## What the task requires
Working from the records below, repeat exactly the lines starting at the line that contains "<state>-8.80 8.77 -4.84" and ending at the line that contains "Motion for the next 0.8", inclusive.

## Stored data
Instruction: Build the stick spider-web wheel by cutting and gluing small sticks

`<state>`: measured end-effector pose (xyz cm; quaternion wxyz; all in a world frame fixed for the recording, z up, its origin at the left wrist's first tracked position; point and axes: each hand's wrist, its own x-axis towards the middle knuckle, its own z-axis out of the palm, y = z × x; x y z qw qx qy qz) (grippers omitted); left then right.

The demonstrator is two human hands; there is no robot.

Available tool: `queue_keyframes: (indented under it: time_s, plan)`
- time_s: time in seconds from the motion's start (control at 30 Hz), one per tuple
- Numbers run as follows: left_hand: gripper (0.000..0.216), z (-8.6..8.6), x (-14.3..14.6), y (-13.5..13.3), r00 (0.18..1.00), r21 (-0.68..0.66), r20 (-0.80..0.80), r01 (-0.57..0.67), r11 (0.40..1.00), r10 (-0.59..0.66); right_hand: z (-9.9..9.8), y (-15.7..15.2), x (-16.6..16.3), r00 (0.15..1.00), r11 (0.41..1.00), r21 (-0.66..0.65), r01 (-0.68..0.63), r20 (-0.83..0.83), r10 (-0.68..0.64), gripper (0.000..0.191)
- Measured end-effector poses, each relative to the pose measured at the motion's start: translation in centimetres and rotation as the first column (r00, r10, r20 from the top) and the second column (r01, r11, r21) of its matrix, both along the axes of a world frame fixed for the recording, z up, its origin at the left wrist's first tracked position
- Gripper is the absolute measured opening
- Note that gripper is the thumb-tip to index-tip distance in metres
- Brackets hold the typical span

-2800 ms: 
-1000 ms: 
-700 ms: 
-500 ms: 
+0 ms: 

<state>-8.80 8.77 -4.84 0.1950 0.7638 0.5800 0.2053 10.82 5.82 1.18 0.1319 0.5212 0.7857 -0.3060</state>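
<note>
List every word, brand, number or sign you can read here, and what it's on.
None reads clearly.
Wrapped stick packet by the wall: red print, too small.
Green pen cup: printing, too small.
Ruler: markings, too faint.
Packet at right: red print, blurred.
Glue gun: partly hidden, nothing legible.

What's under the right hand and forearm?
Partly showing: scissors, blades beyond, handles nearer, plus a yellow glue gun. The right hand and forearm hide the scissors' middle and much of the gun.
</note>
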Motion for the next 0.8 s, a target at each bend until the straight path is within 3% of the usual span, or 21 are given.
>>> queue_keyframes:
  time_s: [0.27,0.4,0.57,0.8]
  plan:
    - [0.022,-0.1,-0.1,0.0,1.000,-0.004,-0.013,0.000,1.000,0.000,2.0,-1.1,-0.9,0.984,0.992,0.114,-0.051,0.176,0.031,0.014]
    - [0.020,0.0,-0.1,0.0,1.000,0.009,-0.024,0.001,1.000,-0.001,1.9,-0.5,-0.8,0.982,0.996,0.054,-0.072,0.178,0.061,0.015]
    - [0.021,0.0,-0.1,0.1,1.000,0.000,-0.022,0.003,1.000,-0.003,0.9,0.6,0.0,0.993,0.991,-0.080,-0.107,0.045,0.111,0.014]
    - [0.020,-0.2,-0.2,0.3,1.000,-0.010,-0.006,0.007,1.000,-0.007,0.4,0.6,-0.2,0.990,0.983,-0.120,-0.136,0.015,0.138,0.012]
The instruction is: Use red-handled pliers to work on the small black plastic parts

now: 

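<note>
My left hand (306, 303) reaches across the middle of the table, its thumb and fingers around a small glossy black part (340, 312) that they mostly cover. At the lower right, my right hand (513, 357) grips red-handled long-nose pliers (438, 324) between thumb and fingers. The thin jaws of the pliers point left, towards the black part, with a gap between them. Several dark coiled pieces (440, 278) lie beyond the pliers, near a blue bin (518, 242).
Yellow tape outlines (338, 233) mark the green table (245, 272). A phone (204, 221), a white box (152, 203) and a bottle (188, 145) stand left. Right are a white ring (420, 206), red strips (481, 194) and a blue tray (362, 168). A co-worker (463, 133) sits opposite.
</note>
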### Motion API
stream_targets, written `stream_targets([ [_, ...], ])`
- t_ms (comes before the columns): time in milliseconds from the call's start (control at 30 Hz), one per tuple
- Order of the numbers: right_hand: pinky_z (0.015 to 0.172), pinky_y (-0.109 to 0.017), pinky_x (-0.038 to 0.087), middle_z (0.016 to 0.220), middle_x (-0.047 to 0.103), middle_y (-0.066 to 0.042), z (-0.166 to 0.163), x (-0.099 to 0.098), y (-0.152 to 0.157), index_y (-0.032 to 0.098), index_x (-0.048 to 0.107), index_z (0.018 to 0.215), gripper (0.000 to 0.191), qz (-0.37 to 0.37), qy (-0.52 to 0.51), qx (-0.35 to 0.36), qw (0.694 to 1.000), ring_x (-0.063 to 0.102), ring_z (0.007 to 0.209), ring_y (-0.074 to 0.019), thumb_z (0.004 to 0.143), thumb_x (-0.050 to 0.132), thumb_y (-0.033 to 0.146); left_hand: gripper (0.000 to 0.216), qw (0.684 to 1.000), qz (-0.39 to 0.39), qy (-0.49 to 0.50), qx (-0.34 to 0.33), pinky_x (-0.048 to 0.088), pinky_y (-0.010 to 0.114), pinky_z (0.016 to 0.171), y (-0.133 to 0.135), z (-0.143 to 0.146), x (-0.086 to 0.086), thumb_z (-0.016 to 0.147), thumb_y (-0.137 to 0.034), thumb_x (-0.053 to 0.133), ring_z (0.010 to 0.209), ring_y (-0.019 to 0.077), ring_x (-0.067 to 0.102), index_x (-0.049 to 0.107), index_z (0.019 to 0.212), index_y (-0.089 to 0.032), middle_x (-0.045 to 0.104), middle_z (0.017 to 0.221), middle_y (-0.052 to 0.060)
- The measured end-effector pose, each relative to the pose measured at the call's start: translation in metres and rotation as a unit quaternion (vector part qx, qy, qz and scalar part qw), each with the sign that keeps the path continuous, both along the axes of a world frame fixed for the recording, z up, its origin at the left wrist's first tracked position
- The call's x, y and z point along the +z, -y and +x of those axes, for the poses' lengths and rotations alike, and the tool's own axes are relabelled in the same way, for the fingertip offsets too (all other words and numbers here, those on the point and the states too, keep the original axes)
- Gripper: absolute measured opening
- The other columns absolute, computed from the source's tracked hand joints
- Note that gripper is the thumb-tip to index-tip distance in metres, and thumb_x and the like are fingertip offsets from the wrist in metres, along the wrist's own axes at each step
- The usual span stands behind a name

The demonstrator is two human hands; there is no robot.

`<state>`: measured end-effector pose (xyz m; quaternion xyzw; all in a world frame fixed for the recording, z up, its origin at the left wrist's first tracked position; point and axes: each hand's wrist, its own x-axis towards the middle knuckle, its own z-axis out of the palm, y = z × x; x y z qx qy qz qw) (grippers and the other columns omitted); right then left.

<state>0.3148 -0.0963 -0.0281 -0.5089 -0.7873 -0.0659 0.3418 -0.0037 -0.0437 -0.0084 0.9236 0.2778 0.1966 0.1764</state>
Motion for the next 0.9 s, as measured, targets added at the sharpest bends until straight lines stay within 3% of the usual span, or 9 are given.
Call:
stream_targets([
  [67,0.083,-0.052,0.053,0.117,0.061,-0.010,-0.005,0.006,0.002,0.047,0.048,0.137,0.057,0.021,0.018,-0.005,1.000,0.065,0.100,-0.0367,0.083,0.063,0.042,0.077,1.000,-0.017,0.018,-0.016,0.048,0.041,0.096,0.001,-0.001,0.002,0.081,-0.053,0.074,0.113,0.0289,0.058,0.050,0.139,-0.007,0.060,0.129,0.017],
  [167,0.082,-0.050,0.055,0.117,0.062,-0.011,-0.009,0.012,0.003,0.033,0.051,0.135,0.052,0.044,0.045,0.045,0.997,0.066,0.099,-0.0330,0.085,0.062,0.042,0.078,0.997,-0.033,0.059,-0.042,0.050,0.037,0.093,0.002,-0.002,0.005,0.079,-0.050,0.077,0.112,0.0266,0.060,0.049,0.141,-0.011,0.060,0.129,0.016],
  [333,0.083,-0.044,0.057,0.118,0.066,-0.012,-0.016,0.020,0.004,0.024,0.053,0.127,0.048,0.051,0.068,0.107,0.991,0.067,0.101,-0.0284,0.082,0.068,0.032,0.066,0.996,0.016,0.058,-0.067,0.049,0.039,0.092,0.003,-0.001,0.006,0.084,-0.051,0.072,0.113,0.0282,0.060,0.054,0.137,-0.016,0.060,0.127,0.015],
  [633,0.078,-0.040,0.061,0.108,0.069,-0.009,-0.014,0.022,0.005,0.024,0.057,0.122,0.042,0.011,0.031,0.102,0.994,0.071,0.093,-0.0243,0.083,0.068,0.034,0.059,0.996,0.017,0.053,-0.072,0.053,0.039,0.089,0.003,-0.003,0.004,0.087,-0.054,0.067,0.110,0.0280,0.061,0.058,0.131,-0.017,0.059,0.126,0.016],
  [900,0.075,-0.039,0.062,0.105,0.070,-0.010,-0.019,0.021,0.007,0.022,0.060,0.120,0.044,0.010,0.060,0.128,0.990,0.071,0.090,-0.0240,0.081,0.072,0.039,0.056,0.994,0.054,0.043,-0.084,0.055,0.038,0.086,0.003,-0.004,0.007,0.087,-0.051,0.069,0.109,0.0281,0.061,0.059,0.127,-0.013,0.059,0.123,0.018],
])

## Answer to the problem
<state>-8.80 8.77 -4.84 0.1950 0.7638 0.5800 0.2053 10.82 5.82 1.18 0.1319 0.5212 0.7857 -0.3060</state>
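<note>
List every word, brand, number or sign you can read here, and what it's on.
None reads clearly.
Wrapped stick packet by the wall: red print, too small.
Green pen cup: printing, too small.
Ruler: markings, too faint.
Packet at right: red print, blurred.
Glue gun: partly hidden, nothing legible.

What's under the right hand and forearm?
Partly showing: scissors, blades beyond, handles nearer, plus a yellow glue gun. The right hand and forearm hide the scissors' middle and much of the gun.
</note>
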Motion for the next 0.8 s, a target at each bend until the straight path is within 3% of the usual span, or 21 are given.

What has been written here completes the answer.